= PROMPT =
Please restate, exactly as written, the lines running from the beginning of the material through the line that has "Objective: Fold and" in it.

= AVAILABLE RECORDS =
============================================================

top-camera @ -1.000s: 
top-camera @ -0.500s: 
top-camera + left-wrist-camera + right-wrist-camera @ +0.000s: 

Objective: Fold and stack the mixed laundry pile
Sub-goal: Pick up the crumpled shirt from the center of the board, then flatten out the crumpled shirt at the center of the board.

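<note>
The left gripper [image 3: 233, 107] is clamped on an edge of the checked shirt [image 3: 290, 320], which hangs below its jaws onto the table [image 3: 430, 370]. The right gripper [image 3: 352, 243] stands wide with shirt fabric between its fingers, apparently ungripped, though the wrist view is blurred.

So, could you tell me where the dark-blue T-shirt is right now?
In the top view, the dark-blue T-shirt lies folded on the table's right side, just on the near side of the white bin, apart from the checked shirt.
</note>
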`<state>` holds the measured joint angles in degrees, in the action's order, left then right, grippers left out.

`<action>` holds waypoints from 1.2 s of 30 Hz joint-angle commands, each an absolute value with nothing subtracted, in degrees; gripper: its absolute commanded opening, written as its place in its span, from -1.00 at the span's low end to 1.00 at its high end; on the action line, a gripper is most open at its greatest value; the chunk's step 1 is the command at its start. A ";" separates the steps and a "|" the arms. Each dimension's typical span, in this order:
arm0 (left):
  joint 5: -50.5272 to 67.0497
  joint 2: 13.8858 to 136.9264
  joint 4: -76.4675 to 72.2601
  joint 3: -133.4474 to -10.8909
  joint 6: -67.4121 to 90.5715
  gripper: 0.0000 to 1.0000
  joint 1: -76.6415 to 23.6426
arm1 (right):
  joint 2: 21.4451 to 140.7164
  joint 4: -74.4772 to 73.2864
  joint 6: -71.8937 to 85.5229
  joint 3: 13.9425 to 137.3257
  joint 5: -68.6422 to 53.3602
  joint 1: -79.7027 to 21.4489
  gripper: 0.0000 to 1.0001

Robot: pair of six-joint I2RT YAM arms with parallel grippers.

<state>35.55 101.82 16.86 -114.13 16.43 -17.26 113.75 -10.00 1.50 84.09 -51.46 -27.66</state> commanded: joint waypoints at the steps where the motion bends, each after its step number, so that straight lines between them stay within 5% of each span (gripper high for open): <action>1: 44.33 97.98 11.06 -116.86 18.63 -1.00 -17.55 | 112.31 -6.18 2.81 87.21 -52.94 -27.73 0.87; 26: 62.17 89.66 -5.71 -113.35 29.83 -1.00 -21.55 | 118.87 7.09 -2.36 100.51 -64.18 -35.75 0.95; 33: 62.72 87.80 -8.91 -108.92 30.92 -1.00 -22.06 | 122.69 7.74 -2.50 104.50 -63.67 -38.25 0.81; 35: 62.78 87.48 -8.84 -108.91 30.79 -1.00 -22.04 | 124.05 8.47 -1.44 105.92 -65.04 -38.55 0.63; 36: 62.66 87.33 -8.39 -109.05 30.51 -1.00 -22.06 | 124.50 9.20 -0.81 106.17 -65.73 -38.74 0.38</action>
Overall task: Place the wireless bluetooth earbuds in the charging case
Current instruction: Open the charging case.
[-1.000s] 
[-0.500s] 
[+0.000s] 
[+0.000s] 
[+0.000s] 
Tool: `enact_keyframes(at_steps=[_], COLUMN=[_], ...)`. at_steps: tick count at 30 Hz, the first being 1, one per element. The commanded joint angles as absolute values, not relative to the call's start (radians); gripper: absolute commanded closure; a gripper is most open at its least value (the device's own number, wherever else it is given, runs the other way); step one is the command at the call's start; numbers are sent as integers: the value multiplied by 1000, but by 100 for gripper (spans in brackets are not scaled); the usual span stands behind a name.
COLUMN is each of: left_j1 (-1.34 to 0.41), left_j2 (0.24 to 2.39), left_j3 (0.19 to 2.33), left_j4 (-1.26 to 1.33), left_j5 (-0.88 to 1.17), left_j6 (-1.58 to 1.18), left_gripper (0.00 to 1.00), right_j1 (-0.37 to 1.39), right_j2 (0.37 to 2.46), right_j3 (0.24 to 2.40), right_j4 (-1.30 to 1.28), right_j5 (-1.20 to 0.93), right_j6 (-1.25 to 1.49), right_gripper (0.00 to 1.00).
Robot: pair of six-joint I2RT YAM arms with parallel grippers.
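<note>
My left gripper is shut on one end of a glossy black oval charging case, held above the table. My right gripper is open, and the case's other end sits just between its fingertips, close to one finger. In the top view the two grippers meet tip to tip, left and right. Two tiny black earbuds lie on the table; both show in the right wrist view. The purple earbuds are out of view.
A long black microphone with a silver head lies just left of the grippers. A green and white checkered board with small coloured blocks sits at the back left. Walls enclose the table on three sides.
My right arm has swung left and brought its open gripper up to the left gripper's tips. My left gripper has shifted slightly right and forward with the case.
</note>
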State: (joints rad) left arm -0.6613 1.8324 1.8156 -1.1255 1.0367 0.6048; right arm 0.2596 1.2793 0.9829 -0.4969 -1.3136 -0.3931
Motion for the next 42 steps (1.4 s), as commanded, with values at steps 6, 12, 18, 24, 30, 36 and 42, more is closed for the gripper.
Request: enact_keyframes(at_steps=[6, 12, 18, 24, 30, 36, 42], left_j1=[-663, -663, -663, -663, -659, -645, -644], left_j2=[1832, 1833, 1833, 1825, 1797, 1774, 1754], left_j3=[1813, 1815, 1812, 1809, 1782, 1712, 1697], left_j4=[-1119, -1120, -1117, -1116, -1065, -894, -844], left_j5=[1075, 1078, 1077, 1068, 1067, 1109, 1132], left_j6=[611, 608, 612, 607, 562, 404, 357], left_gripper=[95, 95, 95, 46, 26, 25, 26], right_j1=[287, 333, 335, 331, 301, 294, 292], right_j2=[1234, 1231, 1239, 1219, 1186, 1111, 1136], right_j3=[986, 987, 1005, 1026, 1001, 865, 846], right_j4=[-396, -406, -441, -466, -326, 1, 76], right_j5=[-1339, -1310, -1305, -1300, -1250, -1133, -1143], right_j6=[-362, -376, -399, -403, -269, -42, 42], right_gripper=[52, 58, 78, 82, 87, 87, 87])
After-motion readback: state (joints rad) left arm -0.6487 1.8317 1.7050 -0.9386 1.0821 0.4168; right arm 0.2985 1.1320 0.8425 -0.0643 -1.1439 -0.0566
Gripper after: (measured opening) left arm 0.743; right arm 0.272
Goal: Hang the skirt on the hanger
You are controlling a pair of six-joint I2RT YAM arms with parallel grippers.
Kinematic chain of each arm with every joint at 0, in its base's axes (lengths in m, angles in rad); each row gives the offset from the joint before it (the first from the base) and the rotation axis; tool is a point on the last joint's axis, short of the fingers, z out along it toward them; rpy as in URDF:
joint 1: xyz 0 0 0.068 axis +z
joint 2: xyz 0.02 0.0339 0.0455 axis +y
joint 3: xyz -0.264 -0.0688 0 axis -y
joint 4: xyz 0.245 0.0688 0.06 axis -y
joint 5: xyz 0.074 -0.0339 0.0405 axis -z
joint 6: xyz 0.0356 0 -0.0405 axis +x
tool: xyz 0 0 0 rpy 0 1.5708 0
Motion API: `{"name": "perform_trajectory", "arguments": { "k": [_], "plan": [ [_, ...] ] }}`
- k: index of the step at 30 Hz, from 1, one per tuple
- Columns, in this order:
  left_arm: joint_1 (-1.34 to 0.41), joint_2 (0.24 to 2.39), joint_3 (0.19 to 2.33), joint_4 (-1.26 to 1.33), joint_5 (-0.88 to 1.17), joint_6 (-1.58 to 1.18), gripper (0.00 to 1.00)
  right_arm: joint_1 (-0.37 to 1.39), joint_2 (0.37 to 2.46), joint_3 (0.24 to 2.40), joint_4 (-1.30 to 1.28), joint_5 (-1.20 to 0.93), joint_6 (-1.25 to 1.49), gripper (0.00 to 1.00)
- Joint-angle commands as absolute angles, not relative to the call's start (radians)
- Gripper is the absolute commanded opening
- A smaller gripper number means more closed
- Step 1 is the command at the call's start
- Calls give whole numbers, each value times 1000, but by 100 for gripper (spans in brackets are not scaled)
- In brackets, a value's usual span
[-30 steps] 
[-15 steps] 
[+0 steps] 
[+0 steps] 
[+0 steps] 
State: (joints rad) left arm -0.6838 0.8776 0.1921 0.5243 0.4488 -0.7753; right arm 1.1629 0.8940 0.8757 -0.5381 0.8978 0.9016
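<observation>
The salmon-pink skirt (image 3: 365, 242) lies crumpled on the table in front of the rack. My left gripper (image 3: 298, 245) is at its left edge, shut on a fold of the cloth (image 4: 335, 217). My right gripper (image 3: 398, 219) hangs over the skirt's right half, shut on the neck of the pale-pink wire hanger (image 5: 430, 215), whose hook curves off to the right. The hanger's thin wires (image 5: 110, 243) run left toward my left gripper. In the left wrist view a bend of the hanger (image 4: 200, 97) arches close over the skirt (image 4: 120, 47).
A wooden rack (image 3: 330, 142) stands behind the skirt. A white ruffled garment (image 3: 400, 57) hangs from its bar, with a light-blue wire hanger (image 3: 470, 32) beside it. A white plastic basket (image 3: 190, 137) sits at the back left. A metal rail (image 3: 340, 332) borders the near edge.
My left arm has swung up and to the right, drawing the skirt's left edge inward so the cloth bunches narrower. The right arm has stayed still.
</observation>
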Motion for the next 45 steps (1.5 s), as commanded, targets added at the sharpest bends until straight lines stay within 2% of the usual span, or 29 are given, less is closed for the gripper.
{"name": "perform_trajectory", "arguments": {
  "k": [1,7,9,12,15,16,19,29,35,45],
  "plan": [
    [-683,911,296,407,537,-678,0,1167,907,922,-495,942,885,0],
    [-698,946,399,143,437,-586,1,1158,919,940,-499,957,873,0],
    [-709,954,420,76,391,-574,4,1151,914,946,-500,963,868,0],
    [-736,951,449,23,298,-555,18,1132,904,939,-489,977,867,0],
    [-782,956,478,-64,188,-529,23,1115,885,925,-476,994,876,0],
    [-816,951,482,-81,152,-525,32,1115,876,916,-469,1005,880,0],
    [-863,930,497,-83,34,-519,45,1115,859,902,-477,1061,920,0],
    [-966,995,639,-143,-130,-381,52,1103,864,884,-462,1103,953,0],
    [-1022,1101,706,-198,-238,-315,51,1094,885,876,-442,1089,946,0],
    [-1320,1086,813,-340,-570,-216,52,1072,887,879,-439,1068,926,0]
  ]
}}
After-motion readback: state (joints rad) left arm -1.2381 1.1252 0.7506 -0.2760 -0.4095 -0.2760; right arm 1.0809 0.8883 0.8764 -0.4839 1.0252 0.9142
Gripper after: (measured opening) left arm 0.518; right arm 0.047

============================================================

= ANSWER BELOW =
top-camera @ -1.000s: 
top-camera @ -0.500s: 
top-camera + left-wrist-camera + right-wrist-camera @ +0.000s: 

Objective: Fold and stack the mixed laundry pile

What has been written completes the answer.